> **What is being asked**
Would you restate all the data that follows, word for word?

> **Given information**
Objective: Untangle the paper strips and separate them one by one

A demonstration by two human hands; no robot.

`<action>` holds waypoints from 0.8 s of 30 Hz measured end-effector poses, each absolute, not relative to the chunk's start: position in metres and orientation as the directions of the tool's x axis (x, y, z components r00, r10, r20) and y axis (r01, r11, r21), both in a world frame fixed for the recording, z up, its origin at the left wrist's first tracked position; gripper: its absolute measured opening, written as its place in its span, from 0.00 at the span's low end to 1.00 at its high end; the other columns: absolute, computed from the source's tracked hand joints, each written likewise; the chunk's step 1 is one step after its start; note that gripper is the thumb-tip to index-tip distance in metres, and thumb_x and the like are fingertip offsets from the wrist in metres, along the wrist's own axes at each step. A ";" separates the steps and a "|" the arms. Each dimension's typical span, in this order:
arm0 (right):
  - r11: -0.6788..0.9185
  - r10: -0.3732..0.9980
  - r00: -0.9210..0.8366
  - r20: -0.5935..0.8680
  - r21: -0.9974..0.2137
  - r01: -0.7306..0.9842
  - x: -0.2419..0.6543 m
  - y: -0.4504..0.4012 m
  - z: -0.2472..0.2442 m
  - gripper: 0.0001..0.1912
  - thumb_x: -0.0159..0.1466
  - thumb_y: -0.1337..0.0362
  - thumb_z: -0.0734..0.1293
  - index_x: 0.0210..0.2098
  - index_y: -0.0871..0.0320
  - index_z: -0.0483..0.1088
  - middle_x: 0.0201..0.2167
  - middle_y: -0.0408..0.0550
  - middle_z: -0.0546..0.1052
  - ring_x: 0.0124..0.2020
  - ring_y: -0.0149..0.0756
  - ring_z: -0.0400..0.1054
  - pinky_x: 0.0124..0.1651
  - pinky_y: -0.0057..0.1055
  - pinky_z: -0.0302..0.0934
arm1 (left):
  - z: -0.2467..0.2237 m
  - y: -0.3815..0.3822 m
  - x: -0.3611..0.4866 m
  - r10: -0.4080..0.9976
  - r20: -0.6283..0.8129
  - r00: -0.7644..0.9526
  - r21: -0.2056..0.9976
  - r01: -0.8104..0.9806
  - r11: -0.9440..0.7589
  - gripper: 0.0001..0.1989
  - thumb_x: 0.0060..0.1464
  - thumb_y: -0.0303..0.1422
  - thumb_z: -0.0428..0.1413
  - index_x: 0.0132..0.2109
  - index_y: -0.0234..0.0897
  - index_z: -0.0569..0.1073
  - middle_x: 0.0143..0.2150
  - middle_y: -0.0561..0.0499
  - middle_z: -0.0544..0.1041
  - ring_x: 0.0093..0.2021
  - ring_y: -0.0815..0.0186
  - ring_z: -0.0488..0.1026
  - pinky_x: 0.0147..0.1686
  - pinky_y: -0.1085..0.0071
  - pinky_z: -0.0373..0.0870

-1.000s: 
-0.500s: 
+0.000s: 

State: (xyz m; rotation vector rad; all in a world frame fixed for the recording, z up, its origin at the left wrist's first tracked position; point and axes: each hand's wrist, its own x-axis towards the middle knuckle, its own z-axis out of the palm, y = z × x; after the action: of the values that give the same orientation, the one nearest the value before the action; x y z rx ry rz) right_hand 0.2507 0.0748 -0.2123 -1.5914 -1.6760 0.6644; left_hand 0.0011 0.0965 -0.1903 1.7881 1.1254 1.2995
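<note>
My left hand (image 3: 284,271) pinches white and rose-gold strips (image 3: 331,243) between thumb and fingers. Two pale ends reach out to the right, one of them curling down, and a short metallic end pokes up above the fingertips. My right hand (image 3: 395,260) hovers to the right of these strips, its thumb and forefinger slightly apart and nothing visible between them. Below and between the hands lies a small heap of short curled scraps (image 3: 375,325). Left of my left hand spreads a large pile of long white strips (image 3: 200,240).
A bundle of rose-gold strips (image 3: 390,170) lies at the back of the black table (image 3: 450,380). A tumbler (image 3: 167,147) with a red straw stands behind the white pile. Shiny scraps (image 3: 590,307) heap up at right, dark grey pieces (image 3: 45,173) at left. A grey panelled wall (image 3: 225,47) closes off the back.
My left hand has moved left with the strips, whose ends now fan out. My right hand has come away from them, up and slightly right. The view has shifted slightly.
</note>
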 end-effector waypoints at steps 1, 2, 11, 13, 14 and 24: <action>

> **Task answer**
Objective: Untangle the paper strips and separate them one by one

A demonstration by two human hands; no robot.

`<action>` holds waypoints from 0.8 s of 30 Hz measured end-effector poses, each absolute, not relative to the chunk's start: position in metres and orientation as the directions of the tool's x axis (x, y, z components r00, r10, r20) and y axis (r01, r11, r21), both in a world frame fixed for the recording, z up, its origin at the left wrist's first tracked position; gripper: its absolute measured opening, written as its place in its span, from 0.00 at the span's low end to 1.00 at its high end; the other columns: absolute, computed from the source's tracked hand joints, each written likewise; the chunk's step 1 is one step after its start; note that gripper is the thumb-tip to index-tip distance in metres, and thumb_x and the like are fingertip offsets from the wrist in metres, along the wrist's own axes at each step. A ";" separates the steps and a "|" the arms. Each dimension's typical span, in this order:
arm0 (right):
  - r11: -0.6788..0.9185
  - r10: -0.3732..0.9980
  - r00: -0.9210..0.8366
  - r20: -0.5935..0.8680
  - r21: -0.9974..0.2137
  - r01: -0.7306..0.9842
  - x: -0.2419..0.6543 m
  - y: -0.4504..0.4012 m
  - z: -0.2472..0.2442 m
  - gripper: 0.0001..0.1912
  - thumb_x: -0.0159..0.1466
  - thumb_y: -0.1337..0.0362
  - thumb_z: -0.0734..0.1293
  - index_x: 0.0210..0.2098
  - index_y: -0.0871..0.0320
  - index_z: -0.0483..0.1088
  - middle_x: 0.0201..0.2167
  - middle_y: -0.0408..0.0550
  - middle_z: -0.0546..0.1052
  - ring_x: 0.0124..0.2020
  - ring_y: -0.0149..0.0756
  - ring_z: -0.0400..0.1054
  - pinky_x: 0.0124..0.1651
  - pinky_y: -0.0057..0.1055
  - pinky_z: -0.0302..0.0934
arm1 (left):
  - z: -0.2467..0.2237 m
  - y: -0.3815..0.3822 m
  - x: -0.3611..0.4866 m
  - r10: -0.4080..0.9976
  - r20: -0.6283..0.8129
  - r00: -0.7644..0.9526
  - r21: -0.2056..0.9976
  - r01: -0.8104..0.9806
  - r11: -0.9440..0.7589
  - gripper: 0.0001..0.1989
  - thumb_x: 0.0060..0.1464
  - thumb_y: -0.0303..0.1422
  - thumb_z: -0.0428..0.1413
  - index_x: 0.0132..0.2109
  - index_y: -0.0234..0.0897
  - index_z: -0.0569..0.1073
  - middle_x: 0.0143..0.2150
  - middle_y: -0.0561..0.0499
  - middle_z: -0.0544..0.1041
  - ring_x: 0.0093..0.2021
  - ring_y: -0.0815..0.0186
  - ring_z: -0.0488..0.1026
  - pinky_x: 0.0147..0.1686
  - pinky_y: -0.1085..0.0071
  - pinky_z: -0.0373..0.0870

-1.000s: 
-0.500s: 
+0.000s: 

State: (xyz m; rotation vector rad; all in a world frame fixed for the recording, z up, its origin at the left wrist's first tracked position; point and axes: each hand's wrist, its own x-axis towards the middle knuckle, its own z-axis out of the palm, y = z × x; after the action: of the values that give the same orientation, the one nearest the value before the action; x y z rx ry rz) right_hand 0.2507 0.0748 -0.2123 -1.5914 -1.6760 0.6644; left_hand 0.0011 0.0965 -0.1903 1.7881 1.1254 1.2995
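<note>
My left hand (image 3: 284,271) pinches white and rose-gold strips (image 3: 331,243) between thumb and fingers. Two pale ends reach out to the right, one of them curling down, and a short metallic end pokes up above the fingertips. My right hand (image 3: 395,260) hovers to the right of these strips, its thumb and forefinger slightly apart and nothing visible between them. Below and between the hands lies a small heap of short curled scraps (image 3: 375,325). Left of my left hand spreads a large pile of long white strips (image 3: 200,240).
A bundle of rose-gold strips (image 3: 390,170) lies at the back of the black table (image 3: 450,380). A tumbler (image 3: 167,147) with a red straw stands behind the white pile. Shiny scraps (image 3: 590,307) heap up at right, dark grey pieces (image 3: 45,173) at left. A grey panelled wall (image 3: 225,47) closes off the back.
My left hand has moved left with the strips, whose ends now fan out. My right hand has come away from them, up and slightly right. The view has shifted slightly.
</note>
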 end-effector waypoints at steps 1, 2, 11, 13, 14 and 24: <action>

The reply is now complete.